Devolveu a criança ao berço e, cambaleante, foi para um sofá próximo. Sentiu uma presença maligna... Teve medo de olhar para ela. Quando o fez, um calafrio a dominou. Ali estava seu filho, em pé e sorrindo. A imagem de bebê se perdeu. Surgia à sua frente um menino mais velho. Aquilo foi assustador. Ele acariciou a face materna, dizendo:
— Você vai me matar, mamãe?

Sophia piscou, apavorada. O menino desaparecera. Ela levantou-se do sofá e foi checar o bebê, que continuava dormindo no berço. Não havia mais tempo a perder. A mulher o pegou novamente no colo e retornou ao sofá. Abriu a blusa e o sutiã, oferecendo um dos seios à criança. Esta ergueu as pálpebras, exibindo os grandes olhos verdes e flamejantes, e aceitou o leite, faminta. Sophia, com a mão livre, pegou o gancho que trazia no bolso de trás da calça comprida. Tremia, lutando contra o peso que lhe caía desde os ombros. Uma lágrima escorreu-lhe pela face. O filho a olhava com doçura; parecia suplicar para que não concluísse seu intento. Sophia não podia continuar. É uma carga muito grande, maior do que a de Jesus, pensou, desesperada. Então, redirecionou o gancho, direto aos próprios olhos. Arranque-os, mamãe, sussurrou-lhe a criança, em sua mente. Não havia mais dúvidas. Voltou o cotovelo um pouco para frente, estendendo o antebraço. Precisava ter certeza de que o golpe viria com força suficiente para atravessar sua órbita. ARRANQUE SEUS OLHOS, MAMÃE! De uma só vez, ela executou o movimento. Estranhamente, não sentiu dor. O gancho não conseguira tocar seu olho, impedido por uma mão invisível.

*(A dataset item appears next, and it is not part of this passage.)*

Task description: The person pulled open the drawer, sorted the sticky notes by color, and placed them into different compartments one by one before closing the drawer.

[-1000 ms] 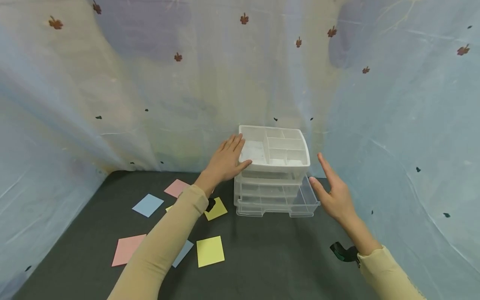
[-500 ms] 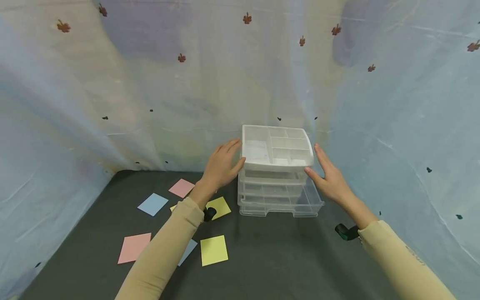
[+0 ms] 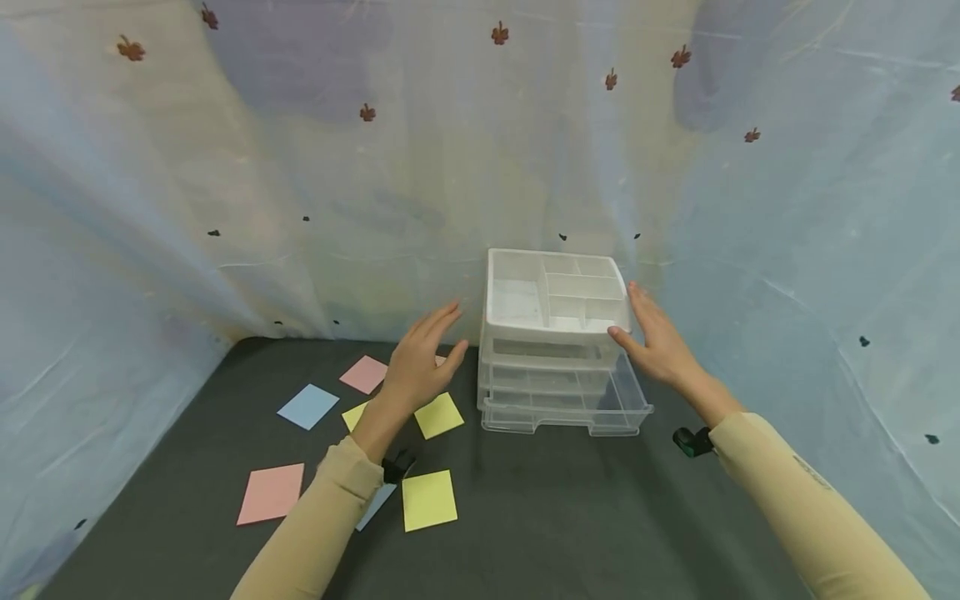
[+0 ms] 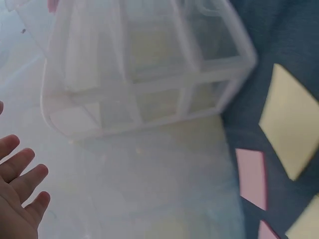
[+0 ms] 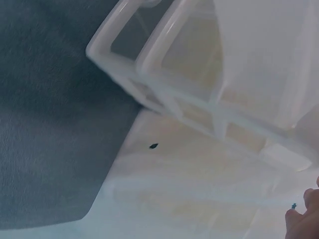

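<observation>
Right hand [image 3: 658,342] laid flat against the right side of the drawer unit [image 3: 558,342], fingers straight and together, thumb at the front corner just under the white top tray [image 3: 555,296]; touching, gripping nothing. Left hand [image 3: 420,362] just off the unit's left side, not in contact, fingers spread and only lightly bent, holding nothing; in the left wrist view only the fingertips [image 4: 20,174] in sight at the lower left, clear of the plastic frame [image 4: 144,64]. In the right wrist view, a fingertip [image 5: 304,214] at the lower right corner, close by the unit's clear ribs [image 5: 199,94].

Between the two hands: the small clear unit standing upright on the dark table [image 3: 562,517], back against the pale curtain [image 3: 300,167] printed with small red leaves. Top tray divided into several compartments, all bare. Lowest drawer [image 3: 570,408] pulled partway forward, sticking out below the right hand's wrist.

Below and left of the left hand, paper squares scattered flat on the table: a yellow one [image 3: 438,414] just under the palm, a second yellow one [image 3: 429,500] nearer the elbow, a pink one [image 3: 363,373] and a blue one [image 3: 307,406] further left, another pink one [image 3: 272,493] well out to the left. Beige sleeves [image 3: 810,508] on both forearms, a dark strap [image 3: 692,442] at the right wrist.
</observation>
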Available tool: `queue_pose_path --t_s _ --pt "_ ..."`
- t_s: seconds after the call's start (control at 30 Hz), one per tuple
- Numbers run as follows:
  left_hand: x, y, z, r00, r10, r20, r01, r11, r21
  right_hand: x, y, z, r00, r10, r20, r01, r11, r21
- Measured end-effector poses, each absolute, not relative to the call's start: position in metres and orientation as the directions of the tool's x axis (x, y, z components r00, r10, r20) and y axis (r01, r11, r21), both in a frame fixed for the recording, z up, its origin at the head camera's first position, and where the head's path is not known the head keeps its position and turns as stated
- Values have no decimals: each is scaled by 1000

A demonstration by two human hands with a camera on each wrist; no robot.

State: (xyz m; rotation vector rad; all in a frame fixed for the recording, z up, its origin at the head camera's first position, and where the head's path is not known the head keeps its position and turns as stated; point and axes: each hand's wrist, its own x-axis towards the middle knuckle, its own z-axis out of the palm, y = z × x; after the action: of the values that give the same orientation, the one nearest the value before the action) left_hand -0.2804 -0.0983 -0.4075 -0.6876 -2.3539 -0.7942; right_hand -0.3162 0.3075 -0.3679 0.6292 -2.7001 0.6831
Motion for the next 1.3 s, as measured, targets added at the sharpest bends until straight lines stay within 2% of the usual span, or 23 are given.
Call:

— Para baixo, agora! — disse a voz de seu tio, padre Andrea.
Sophia não o viu em lugar nenhum do quarto. Sentia apenas sua presença.

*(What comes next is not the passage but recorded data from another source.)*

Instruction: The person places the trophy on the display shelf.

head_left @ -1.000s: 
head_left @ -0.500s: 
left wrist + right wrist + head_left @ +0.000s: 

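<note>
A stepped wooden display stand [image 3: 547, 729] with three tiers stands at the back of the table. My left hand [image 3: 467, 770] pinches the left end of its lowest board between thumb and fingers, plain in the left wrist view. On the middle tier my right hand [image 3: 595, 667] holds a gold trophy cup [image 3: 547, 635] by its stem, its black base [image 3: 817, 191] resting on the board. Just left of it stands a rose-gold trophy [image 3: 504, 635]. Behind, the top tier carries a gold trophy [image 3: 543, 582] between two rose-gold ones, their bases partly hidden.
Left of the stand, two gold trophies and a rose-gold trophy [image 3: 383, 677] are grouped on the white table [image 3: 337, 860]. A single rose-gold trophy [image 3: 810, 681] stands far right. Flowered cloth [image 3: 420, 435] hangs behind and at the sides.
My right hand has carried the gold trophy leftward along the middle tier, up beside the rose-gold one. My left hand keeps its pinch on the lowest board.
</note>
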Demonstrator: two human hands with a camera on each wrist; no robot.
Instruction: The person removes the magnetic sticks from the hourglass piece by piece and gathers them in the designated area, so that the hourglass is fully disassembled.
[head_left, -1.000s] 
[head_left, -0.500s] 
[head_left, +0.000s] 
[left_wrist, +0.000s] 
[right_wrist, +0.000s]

— Olhe para o espelho — orientou ele — e você entenderá!
Ela o obedeceu, estreitando os olhos para o espelho da cômoda. Não viu refletida a imagem do bebê. Era a imagem de um demônio... No mesmo segundo, a mulher atirou o filho ao chão. Saltou
sobre ele, golpeando-lhe os olhos. Um deles foi arrancado e o outro, esmagado para dentro do crânio.

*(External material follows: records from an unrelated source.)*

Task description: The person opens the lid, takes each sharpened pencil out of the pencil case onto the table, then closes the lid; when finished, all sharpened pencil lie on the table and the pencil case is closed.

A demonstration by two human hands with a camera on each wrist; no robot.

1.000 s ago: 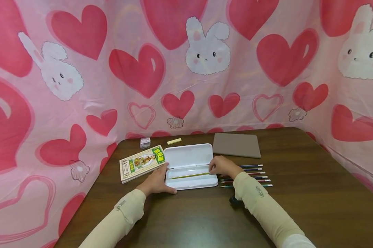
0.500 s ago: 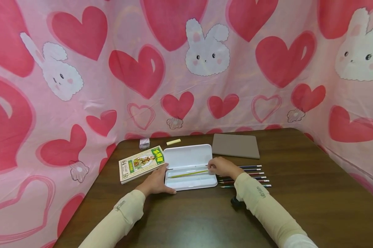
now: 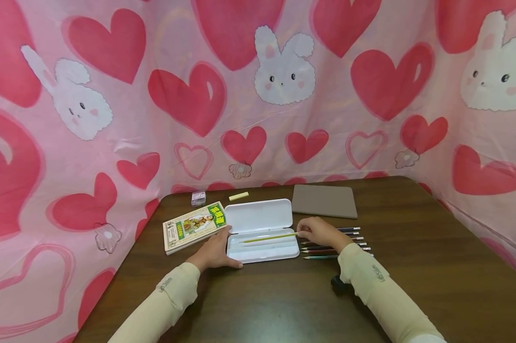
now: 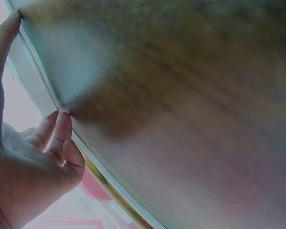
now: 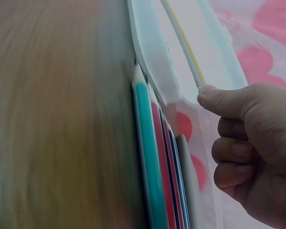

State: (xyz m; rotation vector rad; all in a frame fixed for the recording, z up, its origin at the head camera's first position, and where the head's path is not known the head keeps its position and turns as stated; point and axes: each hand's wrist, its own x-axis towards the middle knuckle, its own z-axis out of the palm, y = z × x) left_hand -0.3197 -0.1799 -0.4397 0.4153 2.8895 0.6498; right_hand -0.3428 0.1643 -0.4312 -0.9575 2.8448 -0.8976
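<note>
A white pencil case (image 3: 264, 257) lies with its lid (image 3: 259, 216) raised at the back. My left hand (image 3: 212, 250) rests at the case's left end, thumb by the front edge and fingers at the side. In the left wrist view that hand (image 4: 43, 162) has its thumb stretched out and its fingertips at the case's edge. My right hand (image 3: 319, 232) pinches the eraser end of a yellow pencil (image 3: 268, 237) between thumb and forefinger; the other fingers are curled in the right wrist view. The pencil stretches over the case's tray, its tip pointing left.
Several pencils (image 3: 319, 257) lie in a row right of the case, partly under my right forearm. A card-game box or book (image 3: 193, 227) lies left, a grey-brown notebook (image 3: 325, 200) back right. A small clear box (image 3: 198, 198) and a yellow strip (image 3: 239, 196) are behind.
My right hand has moved right and slightly up from the case's right end, drawing the yellow pencil with it and raising it a little. The left hand has stayed at the case.
</note>
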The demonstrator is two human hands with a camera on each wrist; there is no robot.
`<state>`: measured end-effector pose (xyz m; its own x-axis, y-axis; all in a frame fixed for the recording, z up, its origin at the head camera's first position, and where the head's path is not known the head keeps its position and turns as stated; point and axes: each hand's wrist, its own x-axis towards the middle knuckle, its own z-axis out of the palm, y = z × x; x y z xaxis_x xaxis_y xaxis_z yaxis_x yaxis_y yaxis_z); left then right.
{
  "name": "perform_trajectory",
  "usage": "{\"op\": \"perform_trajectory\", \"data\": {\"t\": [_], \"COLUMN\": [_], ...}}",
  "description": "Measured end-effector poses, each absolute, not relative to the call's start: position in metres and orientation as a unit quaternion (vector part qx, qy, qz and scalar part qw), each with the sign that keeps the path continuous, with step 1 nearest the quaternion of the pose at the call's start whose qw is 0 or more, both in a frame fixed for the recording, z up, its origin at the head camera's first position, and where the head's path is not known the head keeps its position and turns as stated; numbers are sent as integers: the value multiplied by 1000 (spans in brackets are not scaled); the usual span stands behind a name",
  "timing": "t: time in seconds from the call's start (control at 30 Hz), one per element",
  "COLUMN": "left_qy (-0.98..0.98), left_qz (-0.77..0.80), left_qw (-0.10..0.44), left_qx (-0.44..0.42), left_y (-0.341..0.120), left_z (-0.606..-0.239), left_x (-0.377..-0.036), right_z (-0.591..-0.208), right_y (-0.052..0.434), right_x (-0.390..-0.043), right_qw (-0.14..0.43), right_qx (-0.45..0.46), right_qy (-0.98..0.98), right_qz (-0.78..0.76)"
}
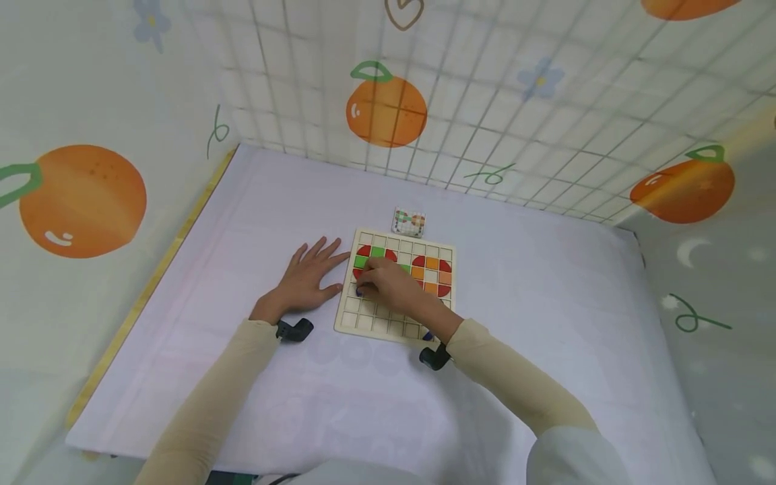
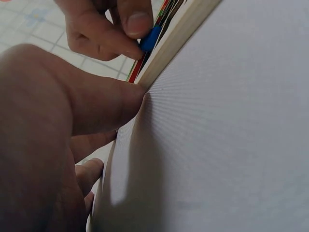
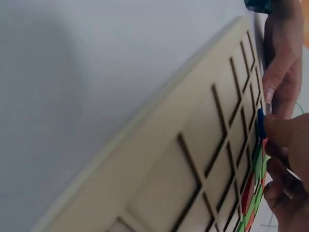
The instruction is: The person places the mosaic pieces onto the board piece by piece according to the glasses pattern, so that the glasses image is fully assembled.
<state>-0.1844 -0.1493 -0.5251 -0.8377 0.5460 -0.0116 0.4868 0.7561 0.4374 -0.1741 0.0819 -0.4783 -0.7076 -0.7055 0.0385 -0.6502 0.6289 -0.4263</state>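
Note:
A pale wooden grid board [image 1: 366, 322] lies on the table, with red, green and orange pieces filling cells in its upper part. My right hand [image 1: 391, 286] reaches over the board's left side. Between its thumb and finger it pinches a small blue piece [image 2: 150, 39], held at a cell close to the left edge. My left hand [image 1: 306, 279] rests on the cloth with fingers spread, thumb and forefinger tips right at that edge. Another blue piece [image 1: 428, 335] shows at the board's lower right, partly covered by the right wrist. The right hand hides some middle cells.
Just beyond the board's top edge lies a small pattern card [image 1: 409, 222] with coloured shapes on a grid. A white cloth [image 1: 291, 195] covers the table. Behind it hangs a curtain with printed oranges [image 1: 388, 111] over a wire grid.

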Motion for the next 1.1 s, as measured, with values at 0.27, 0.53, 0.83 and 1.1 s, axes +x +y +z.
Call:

— Filho meu, eu os matei! — gritou, desesperada. — Matei Joseph e as crianças!
Com o gancho ainda em sua mão, Sophia golpeou a si mesma, arrancando o próprio coração.

Durante mil anos, a Terra conheceu um período de ódio e terror inimagináveis. As pessoas se matavam pelas condições mais banais. As doenças proliferavam; já não era possível ficar mais do que dez minutos fora de casa sem ser contaminado. O ar estava podre. As crianças nasciam e já eram abandonadas. Não havia velhos; tornou-se impossível viver além dos vinte anos. As almas eram conduzidas ao inferno, depois de vagarem por dois séculos entre os vivos. Pobreza, miséria, violência, crimes. Mil anos até que uma nova criança nascesse, crescesse e mudasse os rumos da humanidade.

Apesar dos conselhos que recebera, Sophia entregou seu coração ao filho. Ele o devorou, alimentando-se da bondade da mãe para devolvê-la, sob a forma de desgraças, ao mundo criado por Deus. Assim, após longos mil anos de sofrimento, haveria em todo o universo somente dois reinos, inconciliáveis, que voltariam a se encontrar no dia em que apenas um deles poderia existir. Um único reino.